Dataset excerpts:
==========
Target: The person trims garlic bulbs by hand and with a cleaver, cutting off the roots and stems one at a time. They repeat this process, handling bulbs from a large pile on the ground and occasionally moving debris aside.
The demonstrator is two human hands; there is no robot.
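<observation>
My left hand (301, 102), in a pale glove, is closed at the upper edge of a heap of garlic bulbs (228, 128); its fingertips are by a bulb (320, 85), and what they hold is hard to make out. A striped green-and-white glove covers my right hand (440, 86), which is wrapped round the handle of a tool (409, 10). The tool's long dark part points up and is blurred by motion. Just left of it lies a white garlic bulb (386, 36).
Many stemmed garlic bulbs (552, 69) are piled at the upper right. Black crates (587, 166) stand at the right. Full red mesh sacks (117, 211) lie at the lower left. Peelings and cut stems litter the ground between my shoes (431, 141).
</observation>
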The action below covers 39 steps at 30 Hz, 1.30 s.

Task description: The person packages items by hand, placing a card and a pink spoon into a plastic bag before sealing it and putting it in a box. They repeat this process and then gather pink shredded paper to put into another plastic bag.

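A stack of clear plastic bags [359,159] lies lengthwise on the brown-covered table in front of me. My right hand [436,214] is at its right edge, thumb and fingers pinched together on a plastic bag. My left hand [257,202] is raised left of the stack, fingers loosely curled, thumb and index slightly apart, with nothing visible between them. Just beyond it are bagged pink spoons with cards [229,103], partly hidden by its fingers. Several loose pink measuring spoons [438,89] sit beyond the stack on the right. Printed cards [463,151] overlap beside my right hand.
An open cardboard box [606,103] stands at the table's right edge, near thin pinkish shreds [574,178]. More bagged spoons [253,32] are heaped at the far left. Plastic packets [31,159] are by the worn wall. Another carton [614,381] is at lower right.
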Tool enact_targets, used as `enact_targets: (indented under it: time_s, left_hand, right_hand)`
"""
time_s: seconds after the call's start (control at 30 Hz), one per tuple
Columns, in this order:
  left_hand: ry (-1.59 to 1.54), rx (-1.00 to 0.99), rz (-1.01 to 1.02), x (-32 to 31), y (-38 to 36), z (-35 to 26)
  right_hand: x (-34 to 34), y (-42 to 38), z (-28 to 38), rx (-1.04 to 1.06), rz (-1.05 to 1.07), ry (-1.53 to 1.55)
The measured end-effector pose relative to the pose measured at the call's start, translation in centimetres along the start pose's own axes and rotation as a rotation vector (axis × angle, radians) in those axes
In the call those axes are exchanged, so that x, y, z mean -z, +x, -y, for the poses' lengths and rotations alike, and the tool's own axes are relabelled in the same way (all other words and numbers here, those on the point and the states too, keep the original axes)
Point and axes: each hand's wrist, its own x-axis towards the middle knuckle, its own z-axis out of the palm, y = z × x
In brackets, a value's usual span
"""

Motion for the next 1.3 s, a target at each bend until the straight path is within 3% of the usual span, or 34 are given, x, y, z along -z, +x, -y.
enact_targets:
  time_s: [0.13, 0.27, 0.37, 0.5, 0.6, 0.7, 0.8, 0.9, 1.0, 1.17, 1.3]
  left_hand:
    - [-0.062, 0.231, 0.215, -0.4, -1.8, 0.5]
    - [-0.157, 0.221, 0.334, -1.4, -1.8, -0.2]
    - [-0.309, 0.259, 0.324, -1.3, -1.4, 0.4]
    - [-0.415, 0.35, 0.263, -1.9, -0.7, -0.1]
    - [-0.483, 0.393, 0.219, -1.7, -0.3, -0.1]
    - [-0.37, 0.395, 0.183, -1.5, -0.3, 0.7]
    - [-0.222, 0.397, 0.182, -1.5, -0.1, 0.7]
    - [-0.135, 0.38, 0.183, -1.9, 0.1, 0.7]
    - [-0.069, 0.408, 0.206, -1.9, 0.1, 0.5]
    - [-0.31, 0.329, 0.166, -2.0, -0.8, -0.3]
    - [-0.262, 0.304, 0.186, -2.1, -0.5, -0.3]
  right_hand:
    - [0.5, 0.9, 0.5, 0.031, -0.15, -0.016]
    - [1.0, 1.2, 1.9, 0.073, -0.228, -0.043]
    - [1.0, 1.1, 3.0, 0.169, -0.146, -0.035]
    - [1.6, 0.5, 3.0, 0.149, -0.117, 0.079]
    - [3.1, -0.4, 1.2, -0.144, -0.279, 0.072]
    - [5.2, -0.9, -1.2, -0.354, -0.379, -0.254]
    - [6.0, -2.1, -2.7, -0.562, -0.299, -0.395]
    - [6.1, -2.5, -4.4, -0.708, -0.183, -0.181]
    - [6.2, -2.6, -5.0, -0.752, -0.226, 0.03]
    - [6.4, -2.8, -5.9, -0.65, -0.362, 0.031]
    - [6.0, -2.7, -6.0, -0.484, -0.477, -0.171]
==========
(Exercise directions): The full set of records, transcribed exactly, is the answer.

(Task solution):
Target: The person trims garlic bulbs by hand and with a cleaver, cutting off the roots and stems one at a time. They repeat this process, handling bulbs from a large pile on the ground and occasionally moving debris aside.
The demonstrator is two human hands; there is no robot.
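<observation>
My left hand (301, 102), in a pale glove, is closed at the upper edge of a heap of garlic bulbs (228, 128); its fingertips are by a bulb (320, 85), and what they hold is hard to make out. A striped green-and-white glove covers my right hand (440, 86), which is wrapped round the handle of a tool (409, 10). The tool's long dark part points up and is blurred by motion. Just left of it lies a white garlic bulb (386, 36).
Many stemmed garlic bulbs (552, 69) are piled at the upper right. Black crates (587, 166) stand at the right. Full red mesh sacks (117, 211) lie at the lower left. Peelings and cut stems litter the ground between my shoes (431, 141).
</observation>
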The action below covers 39 steps at 30 Hz, 1.30 s.

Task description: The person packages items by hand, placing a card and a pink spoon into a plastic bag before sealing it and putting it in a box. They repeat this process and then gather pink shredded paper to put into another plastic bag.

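A stack of clear plastic bags [359,159] lies lengthwise on the brown-covered table in front of me. My right hand [436,214] is at its right edge, thumb and fingers pinched together on a plastic bag. My left hand [257,202] is raised left of the stack, fingers loosely curled, thumb and index slightly apart, with nothing visible between them. Just beyond it are bagged pink spoons with cards [229,103], partly hidden by its fingers. Several loose pink measuring spoons [438,89] sit beyond the stack on the right. Printed cards [463,151] overlap beside my right hand.
An open cardboard box [606,103] stands at the table's right edge, near thin pinkish shreds [574,178]. More bagged spoons [253,32] are heaped at the far left. Plastic packets [31,159] are by the worn wall. Another carton [614,381] is at lower right.
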Tool enact_targets, used as `enact_targets: (indented under it: time_s, left_hand, right_hand)`
"""
time_s: seconds after the call's start (control at 30 Hz), one per tuple
Columns, in this order:
  left_hand: ry (-1.59 to 1.54), rx (-1.00 to 0.99), rz (-1.01 to 1.02), x (-32 to 31), y (-38 to 36), z (-35 to 26)
  right_hand: x (-34 to 34), y (-42 to 38), z (-28 to 38), rx (-1.04 to 1.06), rz (-1.05 to 1.07), ry (-1.53 to 1.55)
The measured end-effector pose relative to the pose measured at the call's start, translation in centimetres along the start pose's own axes and rotation as a rotation vector (axis × angle, radians) in those axes
In the call those axes are exchanged, so that x, y, z mean -z, +x, -y, for the poses' lengths and rotations alike, and the tool's own axes are relabelled in the same way (all other words and numbers here, those on the point and the states too, keep the original axes)
Point and axes: each hand's wrist, its own x-axis towards the middle knuckle, its own z-axis out of the palm, y = z × x
In brackets, a value's usual span
"""

Motion for the next 1.3 s, a target at each bend until the straight path is within 3% of the usual span, or 34 are given, x, y, z along -z, +x, -y.
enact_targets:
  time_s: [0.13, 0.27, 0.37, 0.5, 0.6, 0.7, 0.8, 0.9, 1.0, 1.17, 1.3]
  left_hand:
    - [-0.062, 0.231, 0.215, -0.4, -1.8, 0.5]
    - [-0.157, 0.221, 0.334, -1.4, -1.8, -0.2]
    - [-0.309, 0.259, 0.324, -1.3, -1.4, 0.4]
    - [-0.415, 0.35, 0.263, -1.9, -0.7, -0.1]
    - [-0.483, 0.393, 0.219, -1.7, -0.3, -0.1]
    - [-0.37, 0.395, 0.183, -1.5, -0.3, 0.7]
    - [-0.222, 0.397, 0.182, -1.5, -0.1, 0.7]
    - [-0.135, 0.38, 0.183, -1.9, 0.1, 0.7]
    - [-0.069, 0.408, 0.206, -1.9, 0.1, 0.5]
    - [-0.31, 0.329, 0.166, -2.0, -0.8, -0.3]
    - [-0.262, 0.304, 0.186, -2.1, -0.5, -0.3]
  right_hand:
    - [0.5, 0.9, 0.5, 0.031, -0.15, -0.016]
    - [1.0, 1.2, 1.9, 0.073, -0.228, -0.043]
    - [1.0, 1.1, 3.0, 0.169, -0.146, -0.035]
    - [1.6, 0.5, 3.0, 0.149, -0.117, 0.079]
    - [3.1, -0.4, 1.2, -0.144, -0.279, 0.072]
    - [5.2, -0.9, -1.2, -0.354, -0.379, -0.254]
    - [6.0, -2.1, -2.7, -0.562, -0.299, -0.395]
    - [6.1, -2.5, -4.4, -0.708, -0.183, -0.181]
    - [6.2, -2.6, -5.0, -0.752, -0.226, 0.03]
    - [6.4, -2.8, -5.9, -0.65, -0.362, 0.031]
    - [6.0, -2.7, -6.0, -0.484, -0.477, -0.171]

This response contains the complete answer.